Supplied entries:
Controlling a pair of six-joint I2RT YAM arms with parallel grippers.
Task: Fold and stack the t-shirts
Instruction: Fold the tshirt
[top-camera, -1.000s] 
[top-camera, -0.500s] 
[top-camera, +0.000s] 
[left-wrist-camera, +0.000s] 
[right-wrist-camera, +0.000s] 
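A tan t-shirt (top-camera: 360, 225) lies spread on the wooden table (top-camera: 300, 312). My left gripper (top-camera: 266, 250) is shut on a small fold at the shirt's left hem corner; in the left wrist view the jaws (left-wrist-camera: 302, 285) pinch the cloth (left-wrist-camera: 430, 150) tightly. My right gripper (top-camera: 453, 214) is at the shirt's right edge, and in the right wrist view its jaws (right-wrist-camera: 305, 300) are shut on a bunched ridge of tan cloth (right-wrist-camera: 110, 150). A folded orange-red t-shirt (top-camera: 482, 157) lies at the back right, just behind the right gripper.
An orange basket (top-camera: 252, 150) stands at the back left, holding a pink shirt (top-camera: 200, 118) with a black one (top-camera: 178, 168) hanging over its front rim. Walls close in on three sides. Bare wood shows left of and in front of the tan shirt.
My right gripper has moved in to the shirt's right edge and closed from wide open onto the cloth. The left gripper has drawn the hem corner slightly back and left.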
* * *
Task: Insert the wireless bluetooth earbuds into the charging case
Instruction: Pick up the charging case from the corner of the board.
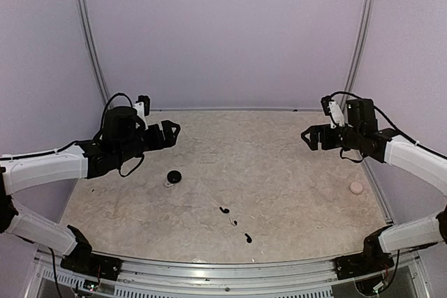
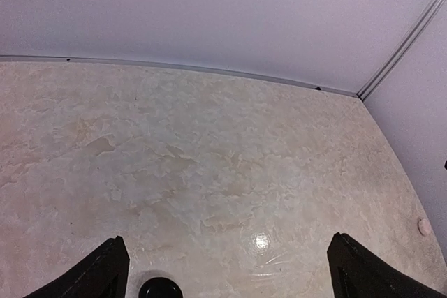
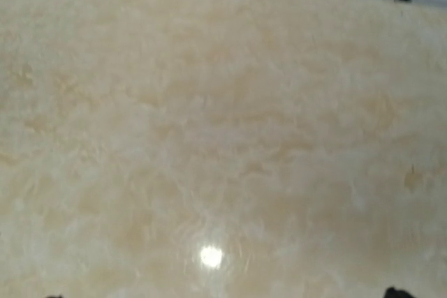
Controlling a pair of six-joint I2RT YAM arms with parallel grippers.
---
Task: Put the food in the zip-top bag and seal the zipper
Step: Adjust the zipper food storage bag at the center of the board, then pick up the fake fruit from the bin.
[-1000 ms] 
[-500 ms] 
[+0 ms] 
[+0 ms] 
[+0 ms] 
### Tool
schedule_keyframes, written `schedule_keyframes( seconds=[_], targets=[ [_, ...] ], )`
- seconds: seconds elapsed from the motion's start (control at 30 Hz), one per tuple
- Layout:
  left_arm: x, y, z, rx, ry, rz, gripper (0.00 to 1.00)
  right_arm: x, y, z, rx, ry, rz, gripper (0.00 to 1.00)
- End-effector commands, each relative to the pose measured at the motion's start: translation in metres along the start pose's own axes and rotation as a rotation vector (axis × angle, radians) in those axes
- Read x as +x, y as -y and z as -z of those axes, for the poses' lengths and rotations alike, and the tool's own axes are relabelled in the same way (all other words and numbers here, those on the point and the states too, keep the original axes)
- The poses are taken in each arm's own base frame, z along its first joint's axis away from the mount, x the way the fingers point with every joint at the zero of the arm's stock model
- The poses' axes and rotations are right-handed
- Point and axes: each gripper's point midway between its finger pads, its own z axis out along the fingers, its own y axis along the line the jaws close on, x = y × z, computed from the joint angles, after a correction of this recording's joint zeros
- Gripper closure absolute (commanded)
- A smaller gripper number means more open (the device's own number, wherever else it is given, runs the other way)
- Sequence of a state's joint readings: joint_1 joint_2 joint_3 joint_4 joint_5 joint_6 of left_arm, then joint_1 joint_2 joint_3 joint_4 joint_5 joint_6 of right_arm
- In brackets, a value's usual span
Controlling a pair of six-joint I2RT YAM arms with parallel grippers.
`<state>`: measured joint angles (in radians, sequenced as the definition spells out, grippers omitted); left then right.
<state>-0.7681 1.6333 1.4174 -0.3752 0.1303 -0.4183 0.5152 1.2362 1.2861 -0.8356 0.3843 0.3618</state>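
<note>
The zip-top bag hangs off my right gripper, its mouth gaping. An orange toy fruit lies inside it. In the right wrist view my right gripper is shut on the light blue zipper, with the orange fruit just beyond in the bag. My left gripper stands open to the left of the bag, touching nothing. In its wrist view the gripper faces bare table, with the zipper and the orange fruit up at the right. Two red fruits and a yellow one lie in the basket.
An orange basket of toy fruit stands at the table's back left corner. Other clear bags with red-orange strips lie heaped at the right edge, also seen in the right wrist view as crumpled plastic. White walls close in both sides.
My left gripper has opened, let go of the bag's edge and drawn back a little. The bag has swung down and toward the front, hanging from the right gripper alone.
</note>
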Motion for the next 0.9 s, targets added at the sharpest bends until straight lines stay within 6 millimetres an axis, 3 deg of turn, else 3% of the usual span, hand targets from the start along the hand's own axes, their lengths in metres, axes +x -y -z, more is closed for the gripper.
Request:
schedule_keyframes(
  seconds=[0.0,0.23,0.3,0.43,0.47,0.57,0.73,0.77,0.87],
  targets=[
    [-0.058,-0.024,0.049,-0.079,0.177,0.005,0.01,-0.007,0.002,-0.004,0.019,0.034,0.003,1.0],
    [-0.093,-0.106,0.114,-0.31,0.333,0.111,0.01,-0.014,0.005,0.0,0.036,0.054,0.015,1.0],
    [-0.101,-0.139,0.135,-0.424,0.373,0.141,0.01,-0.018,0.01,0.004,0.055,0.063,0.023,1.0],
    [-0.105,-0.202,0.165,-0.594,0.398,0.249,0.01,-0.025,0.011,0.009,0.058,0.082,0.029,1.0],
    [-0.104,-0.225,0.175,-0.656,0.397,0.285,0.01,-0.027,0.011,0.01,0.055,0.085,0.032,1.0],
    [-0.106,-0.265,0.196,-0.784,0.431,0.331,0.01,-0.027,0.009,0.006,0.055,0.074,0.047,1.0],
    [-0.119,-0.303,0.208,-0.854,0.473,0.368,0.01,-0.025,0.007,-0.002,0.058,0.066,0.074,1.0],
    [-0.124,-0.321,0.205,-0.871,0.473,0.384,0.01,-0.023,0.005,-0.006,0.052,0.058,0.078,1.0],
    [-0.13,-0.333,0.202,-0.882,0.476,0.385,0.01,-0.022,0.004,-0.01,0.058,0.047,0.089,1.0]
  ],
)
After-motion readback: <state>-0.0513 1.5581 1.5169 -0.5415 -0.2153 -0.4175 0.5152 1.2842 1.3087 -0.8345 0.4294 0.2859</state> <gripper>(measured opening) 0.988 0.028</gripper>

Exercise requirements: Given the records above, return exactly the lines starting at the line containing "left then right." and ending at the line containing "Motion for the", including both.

Reply to the exercise:
`<state>`: measured joint angles (in radians, sequenced as the definition spells out, grippers omitted); left then right.
<state>-0.7681 1.6333 1.4174 -0.3752 0.1303 -0.4183 0.5152 1.2362 1.2861 -0.8356 0.3843 0.3618</state>
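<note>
The zip-top bag hangs off my right gripper, its mouth gaping. An orange toy fruit lies inside it. In the right wrist view my right gripper is shut on the light blue zipper, with the orange fruit just beyond in the bag. My left gripper stands open to the left of the bag, touching nothing. In its wrist view the gripper faces bare table, with the zipper and the orange fruit up at the right. Two red fruits and a yellow one lie in the basket.
An orange basket of toy fruit stands at the table's back left corner. Other clear bags with red-orange strips lie heaped at the right edge, also seen in the right wrist view as crumpled plastic. White walls close in both sides.
My left gripper has opened, let go of the bag's edge and drawn back a little. The bag has swung down and toward the front, hanging from the right gripper alone.
</note>
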Motion for the next 0.9 s, targets added at the sharpest bends until straight lines stay within 6 millimetres an axis, 3 deg of turn, else 3% of the usual span, hand targets from the start along the hand's own axes, their lengths in metres, axes +x -y -z, more is closed for the gripper.

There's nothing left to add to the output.